Starfish are some of the most fascinating creatures in our oceans and along our coastlines. With their distinctive star shape and tiny tube feet, they slowly crawl along the seafloor in search of food. But can these echinoderms actually swim through the water like fish?

If you’re looking for a quick answer, here’s the scoop: While starfish don’t swim in the traditional sense, they can propel and steer themselves through the water column to move to new locations. In this article, we’ll explore how starfish get around, the unique methods they use to navigate through the water, and the speed at which they can ‘swim.’

From their anatomy to their neural networks, we’ll uncover everything you need to know about starfish locomotion. You’ll learn about the tiny tube feet that allow them to creep along and how their bodies are structured for underwater movement.

We’ll also look at the differences between swimming species like fish versus the navigation of seabed-dwelling starfish. Get ready for a deep dive into the slow-motion world of starfish mobility!

The Anatomy Behind Starfish Movement

Tube Feet for Gripping and Walking

Starfish, or sea stars, have small tubular projections called tube feet that allow them to move along surfaces. These tube feet function almost like tiny suction cups. Each tube foot has a bulb at its tip that enables it to grip onto rocks, coral, pilings and other surfaces (1).

By coordinating nerve signals to these tube feet, sea stars can slowly creep along in search of food or better habitat.

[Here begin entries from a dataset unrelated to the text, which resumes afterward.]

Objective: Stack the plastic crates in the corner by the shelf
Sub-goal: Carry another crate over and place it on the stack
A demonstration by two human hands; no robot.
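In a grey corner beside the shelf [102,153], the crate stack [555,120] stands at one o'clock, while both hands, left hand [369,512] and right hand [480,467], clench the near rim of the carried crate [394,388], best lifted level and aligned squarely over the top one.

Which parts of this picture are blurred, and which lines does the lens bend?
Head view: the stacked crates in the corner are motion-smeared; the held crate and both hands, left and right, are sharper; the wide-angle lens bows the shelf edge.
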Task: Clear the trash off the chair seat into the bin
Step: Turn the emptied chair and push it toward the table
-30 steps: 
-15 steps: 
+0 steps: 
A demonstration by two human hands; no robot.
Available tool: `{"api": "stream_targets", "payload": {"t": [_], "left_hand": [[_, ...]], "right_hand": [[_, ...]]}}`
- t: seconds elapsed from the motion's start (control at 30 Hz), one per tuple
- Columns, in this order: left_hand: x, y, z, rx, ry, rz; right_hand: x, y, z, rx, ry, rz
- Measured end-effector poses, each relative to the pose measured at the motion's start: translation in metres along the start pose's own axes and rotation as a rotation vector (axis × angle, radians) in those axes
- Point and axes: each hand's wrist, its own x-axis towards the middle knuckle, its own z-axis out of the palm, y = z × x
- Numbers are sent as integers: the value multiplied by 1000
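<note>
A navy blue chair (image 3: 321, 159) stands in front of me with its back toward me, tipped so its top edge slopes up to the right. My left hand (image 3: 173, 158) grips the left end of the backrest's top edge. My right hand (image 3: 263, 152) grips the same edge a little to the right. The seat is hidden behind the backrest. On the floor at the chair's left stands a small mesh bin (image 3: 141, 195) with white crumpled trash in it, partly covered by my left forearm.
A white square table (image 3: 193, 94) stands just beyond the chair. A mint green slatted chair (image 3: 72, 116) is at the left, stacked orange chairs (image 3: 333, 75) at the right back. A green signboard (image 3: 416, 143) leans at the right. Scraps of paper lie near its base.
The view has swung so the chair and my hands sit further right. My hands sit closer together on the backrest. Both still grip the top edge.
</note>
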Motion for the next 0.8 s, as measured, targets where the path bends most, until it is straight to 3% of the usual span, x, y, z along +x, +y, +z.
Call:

The vast majority of the approximately 1,500 species of sea stars have five arms with rows of tube feet lining the undersides. Each foot attaches and detaches in sequence to pull the body along. Although some species can move up to 6 inches per minute, most plod along at a more leisurely pace of around 15 feet per hour (2).

That may seem slow, but over long distances, this type of locomotion allows sea stars to migrate between feeding areas or escape predators.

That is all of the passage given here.